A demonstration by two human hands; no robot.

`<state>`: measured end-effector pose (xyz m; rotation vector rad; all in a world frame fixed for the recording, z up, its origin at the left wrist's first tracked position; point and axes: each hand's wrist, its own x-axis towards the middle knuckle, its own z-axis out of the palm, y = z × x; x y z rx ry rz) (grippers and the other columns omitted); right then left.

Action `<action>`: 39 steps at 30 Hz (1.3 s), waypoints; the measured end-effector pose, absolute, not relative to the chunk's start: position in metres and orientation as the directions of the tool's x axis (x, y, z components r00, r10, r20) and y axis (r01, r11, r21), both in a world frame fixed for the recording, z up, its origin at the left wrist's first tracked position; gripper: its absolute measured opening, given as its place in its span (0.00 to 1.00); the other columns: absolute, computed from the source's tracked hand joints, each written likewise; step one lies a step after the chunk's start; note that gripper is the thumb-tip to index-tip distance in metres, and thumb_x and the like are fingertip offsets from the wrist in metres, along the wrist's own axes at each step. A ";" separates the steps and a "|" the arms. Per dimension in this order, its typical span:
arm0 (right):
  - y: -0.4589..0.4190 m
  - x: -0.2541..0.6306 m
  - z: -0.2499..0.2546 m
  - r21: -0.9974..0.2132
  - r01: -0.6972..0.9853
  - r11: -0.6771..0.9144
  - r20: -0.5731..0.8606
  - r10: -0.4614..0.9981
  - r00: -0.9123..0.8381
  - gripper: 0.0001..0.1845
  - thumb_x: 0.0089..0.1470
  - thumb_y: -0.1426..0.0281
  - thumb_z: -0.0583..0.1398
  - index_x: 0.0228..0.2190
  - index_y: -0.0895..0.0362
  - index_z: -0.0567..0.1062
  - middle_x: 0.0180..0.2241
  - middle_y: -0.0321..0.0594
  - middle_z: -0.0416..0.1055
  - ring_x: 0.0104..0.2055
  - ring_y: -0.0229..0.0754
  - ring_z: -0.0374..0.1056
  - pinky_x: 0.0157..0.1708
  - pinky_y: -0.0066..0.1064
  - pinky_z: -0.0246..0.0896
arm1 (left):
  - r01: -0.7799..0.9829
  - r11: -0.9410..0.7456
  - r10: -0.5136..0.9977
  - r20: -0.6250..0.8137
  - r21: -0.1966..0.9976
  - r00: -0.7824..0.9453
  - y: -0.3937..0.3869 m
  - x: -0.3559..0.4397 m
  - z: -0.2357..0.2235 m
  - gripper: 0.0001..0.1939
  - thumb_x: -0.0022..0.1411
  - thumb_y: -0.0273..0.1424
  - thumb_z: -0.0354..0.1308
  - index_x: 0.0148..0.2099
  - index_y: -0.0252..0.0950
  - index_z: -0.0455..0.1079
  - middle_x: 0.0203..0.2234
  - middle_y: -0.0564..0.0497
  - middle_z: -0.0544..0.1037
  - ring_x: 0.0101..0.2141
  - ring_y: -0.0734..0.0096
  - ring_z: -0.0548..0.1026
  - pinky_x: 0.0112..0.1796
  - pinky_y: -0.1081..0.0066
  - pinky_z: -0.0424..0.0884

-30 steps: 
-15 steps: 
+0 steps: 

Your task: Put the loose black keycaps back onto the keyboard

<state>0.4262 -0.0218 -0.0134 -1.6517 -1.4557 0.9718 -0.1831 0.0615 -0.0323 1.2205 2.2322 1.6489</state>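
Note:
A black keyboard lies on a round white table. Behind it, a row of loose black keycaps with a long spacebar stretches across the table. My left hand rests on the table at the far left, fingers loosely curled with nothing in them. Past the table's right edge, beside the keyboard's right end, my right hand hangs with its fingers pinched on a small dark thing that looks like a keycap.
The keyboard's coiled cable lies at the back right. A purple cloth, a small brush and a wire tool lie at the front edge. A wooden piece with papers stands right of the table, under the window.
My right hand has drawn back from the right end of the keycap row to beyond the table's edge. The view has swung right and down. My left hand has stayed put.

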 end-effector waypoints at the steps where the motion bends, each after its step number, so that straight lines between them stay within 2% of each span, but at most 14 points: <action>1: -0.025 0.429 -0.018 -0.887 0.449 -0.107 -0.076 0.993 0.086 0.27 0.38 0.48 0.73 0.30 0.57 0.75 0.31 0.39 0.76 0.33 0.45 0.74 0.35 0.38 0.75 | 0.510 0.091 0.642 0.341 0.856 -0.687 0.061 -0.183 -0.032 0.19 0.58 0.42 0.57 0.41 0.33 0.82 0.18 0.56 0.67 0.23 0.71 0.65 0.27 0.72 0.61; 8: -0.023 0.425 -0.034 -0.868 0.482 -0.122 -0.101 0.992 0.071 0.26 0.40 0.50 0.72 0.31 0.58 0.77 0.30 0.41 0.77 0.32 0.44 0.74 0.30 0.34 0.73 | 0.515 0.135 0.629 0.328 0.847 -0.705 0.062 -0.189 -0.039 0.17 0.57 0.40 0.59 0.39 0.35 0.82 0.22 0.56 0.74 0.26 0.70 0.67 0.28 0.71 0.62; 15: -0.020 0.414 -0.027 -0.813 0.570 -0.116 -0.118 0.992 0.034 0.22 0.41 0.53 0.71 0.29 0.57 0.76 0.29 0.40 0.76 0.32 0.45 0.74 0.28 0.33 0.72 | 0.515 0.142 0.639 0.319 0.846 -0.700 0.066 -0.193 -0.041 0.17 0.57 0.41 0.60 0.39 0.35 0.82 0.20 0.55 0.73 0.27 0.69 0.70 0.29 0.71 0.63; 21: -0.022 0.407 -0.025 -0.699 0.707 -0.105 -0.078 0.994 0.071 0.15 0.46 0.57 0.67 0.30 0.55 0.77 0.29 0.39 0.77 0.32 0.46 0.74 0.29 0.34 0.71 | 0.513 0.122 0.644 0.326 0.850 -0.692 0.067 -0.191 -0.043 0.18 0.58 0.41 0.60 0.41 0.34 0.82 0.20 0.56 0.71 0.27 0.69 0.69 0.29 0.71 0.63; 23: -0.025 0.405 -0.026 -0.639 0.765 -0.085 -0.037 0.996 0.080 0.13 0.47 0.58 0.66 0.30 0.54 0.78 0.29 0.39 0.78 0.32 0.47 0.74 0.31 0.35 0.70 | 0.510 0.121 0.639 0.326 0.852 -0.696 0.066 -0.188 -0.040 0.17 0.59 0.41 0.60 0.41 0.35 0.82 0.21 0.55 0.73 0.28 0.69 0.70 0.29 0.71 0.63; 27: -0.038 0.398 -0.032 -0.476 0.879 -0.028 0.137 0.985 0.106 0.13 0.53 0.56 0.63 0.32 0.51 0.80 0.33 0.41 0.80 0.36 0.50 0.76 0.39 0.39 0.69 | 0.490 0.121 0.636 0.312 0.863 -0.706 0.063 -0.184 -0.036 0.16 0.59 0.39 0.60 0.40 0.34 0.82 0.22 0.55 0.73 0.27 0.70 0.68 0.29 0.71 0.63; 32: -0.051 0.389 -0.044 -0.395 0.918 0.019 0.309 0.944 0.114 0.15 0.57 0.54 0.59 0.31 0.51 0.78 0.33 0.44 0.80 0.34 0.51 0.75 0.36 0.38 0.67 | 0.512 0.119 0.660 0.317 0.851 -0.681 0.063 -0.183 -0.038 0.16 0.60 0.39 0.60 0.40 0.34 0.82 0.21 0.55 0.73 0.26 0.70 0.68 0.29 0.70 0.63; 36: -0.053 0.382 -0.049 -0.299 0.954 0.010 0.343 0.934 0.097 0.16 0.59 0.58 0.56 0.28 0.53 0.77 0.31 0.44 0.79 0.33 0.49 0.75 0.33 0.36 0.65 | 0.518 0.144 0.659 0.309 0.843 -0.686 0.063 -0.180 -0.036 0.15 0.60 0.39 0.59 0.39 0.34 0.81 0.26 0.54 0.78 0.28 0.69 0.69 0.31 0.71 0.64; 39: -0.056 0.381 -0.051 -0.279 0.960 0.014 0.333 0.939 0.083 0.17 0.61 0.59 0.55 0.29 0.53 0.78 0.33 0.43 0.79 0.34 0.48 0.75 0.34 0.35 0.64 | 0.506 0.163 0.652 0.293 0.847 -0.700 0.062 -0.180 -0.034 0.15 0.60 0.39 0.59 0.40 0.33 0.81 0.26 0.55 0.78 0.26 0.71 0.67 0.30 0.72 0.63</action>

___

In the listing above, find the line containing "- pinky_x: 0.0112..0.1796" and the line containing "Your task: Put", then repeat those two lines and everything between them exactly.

  - pinky_x: 0.0112..0.1796
  - pinky_y: -0.1081..0.0066
  - pinky_z: -0.0424..0.0884

-30 steps: 
-15 steps: 
+0 steps: 

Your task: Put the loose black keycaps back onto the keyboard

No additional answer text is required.